12 April


Festivals: New York, Washington DC, London, Locarno, Brussels, Antwerp, Munich, Fribourg, Manosque, Paris, Nantes, La Rochelle, Pesaro, Helsinki, Ljubljana, Alexandria, Hong Kong and New Delhi among others.

Awards: International Film Critics Prize (FIPRESCI) for the Best Film – New Delhi,
 National Awards for Best Direction, Best Screenplay, Best Audiography and Best Malayalam Film.
Kerala State Awards for the Best Film, Best Direction, Best Cinemato-graphy, Best Audiography and Best Editing.


A prospering tile factory is changing life and attitudes in a small town in Kerala. Mechanised production has brought industrial labour into headlong collision with the management. A prolonged strike results, with neither side yielding,

Sreedharan, a dedi­cated revolutionary and worker of the Communist Party, is the trade union leader at the factory. He has a charismatic hold on the town’s labourers.
Sreedharan is found badly beaten up one night by an old farmer. He begins to live in his house; the farmer’s widowed daughter becomes his mistress.
The proprietor of the  factory is killed—and Sree­dharan is prime suspect.  The police embark on a fierce round-up.  Sree­dharan and his comrades go underground.
Years pass. Sreedharan is believed to be dead. His comrades have returned in the light of a more liberal political environ­ment.

The party which Sree­dharan so selflessly sup­ported and served is no longer united in its ideo­logy or its leadership—Its rank and file is split. The binding factor between them is the memory of Sreedharan.
As if in answer to their prayers and wishes, Sree­dharan suddenly returns. His family, his followers at once turn to him for ‘ succour and strength,
But Sreedharan proves to be a bitter disappoint­ment.

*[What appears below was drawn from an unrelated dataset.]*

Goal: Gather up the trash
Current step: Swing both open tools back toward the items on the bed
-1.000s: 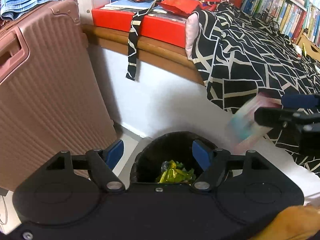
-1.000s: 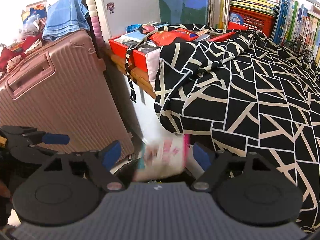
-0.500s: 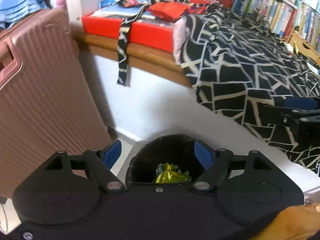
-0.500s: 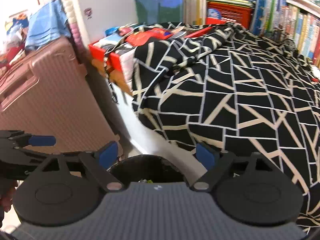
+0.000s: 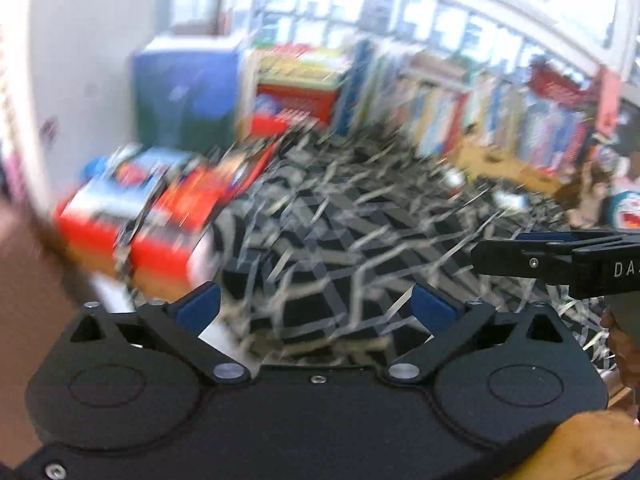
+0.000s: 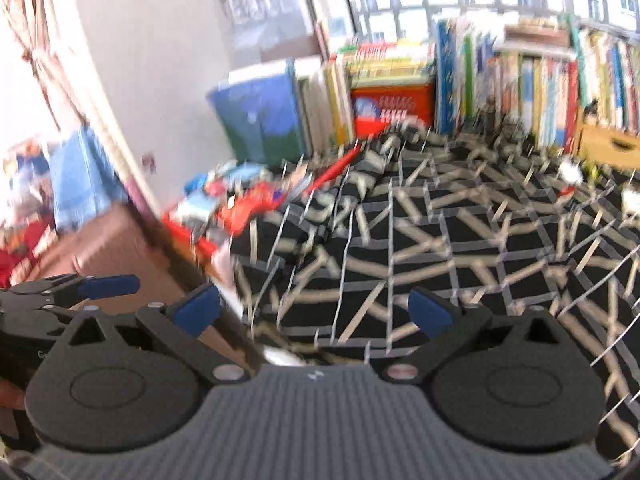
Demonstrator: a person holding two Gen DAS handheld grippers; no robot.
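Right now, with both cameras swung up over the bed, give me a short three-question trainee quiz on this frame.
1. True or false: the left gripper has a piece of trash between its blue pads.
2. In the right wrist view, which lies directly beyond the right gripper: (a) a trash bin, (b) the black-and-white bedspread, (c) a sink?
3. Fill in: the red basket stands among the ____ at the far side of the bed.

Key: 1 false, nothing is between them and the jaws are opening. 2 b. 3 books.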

His presence now is an unsavoury one.  All the same, the memory of his hallowed past has a hold on people. Rival factions vie with each other to use his name.
Sreedharan is found one day beaten to death under mysterious circum­stances… He is instantly transformed into the hero he was in the old days.

Period and Background

In 1957 the Communist Party was voted into power in the State of Kerala, South India and it stayed the ruling Party for a short period. The year 1964 saw the Party split in two, the Communist Party of India (CPI) and the CPI (Marxist). Later, many ex­tremist splinter groups emerged.
The first part of the film is set in the decade ending in 1955. The second part begins from 1965.

The Director’s Statement

MY previous film, Elippathayam dealt with an individual trapped in a situation which was mostly the making of a society in transition. In Mukhamukham, the society itself is caught in a crisis.
There lives an idealist, . a revolutionary—not nec­essarily political—in every individual. But in the course of time, as a matter of common experience, this spirit either dies out or becomes dormant. The idea of this film was born out of my desire to search for this spirit. Hence the basically investigative character of its structure.

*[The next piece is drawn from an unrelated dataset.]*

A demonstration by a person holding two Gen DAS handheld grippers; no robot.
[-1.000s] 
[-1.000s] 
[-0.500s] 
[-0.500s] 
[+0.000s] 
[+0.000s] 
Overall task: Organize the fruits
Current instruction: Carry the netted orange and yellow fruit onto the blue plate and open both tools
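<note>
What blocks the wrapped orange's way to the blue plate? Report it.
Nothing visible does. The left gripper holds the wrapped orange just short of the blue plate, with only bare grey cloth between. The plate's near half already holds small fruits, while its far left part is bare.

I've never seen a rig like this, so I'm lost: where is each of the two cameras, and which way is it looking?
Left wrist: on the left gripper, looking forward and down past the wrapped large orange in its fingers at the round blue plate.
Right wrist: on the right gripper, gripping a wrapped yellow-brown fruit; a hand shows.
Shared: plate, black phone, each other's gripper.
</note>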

At a point of time in the present, the image of a small town revolutionary is progressively pieced to­gether from reminiscen­ces and statements of people who had known him and documents that related to his life and times. Will this revolutio nary, long absent from the scene, if called back and entreated, take up the challenge to shake the society out of its lethargy and slumber?
Driven by a sincere and deep-felt desire to find the answer to their questions, people conjure up the man of the image from the past and wait listlessly for things to happen.
The man of the image returns but he turns out to be a bitter disappoint­ment. He acts and be­haves like themselves— withdrawn, indifferent, evasive, confused and defeated. He cannot even inspire them anymore.
He is in fact a projection of their own selves—a very inconve­nient, embarrassing and menacing revelation. Naturally they do not want to accept this, for it is pointing the finger at themselves.
Soon the status quo is maintained by destroying the real and resurrecting the blemishless, venerable image of their ideal.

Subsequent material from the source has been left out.